Pilotversuch: Ab sofort patroulliert neuer Sicherheitsdienst in Wiener S-Bahnen
- Soll Auswirkung auf Fahrgast-Sicherheitsgefühl testen
In den Wiener S-Bahnen patrouilliert ab sofort ein Sicherheitsdienst. In einem Pilotversuch soll dieser vorerst einen Monat lang für Ruhe und Ordnung in Garnituren bzw. auf Bahnhöfen sorgen. Im Einsatz sind in den Abenstunden insgesamt vier Teams - bestehend aus zwei Personen. Dabei handelt es sich sowohl um Mitarbeiter der ÖBB als auch private Sicherheitskräfte.
Der Sicherheitsdienst trägt eine spezielle Uniform sowie Sicherheitswesten. Die Idee für die Schaffung eines Sicherheitsdienstes kam von den Wiener Linien, wo es eine "U-Bahn- Aufsicht" schon seit längerem gibt.
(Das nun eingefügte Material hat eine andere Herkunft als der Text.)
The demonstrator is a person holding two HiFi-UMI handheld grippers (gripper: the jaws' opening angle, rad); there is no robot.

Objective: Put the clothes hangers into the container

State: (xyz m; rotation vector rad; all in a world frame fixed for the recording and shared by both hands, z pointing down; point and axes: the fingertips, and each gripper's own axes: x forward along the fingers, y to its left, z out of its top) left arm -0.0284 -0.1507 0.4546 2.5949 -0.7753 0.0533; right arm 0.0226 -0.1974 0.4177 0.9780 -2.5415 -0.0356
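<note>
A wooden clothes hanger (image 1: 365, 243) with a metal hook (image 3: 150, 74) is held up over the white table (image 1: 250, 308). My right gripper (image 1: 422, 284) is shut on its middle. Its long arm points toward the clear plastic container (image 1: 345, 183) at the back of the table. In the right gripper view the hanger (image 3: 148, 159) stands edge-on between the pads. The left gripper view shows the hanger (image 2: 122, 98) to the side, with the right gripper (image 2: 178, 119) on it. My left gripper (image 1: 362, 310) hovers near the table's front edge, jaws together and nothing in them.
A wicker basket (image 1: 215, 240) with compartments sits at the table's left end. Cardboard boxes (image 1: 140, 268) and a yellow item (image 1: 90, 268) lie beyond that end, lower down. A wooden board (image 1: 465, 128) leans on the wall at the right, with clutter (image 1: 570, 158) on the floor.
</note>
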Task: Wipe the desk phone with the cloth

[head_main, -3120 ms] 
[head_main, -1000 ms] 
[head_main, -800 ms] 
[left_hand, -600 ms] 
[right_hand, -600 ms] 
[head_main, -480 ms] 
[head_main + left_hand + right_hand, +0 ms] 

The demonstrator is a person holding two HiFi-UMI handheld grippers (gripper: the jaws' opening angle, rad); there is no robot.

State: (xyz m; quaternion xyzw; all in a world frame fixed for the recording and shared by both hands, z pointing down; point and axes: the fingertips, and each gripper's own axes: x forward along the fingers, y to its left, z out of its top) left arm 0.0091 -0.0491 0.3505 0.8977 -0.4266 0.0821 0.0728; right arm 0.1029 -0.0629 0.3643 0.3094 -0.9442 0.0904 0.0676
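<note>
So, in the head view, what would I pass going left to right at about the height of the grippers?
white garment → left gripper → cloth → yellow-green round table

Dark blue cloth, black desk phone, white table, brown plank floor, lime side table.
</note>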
Straftaten nicht gestiegen
Laut ÖBB hat der Einsatz aber nicht unbedingt mit der tatsächlichen Sicherheitssituation in den Schnellbahnen zu tun. Die Straftaten dort seien zuletzt nicht gestiegen. Allerdings ist laut Umfragen das Sicherheitsgefühl der Fahrgäste, vor allem bei Frauen und am Abend, nicht immer sehr ausgeprägt.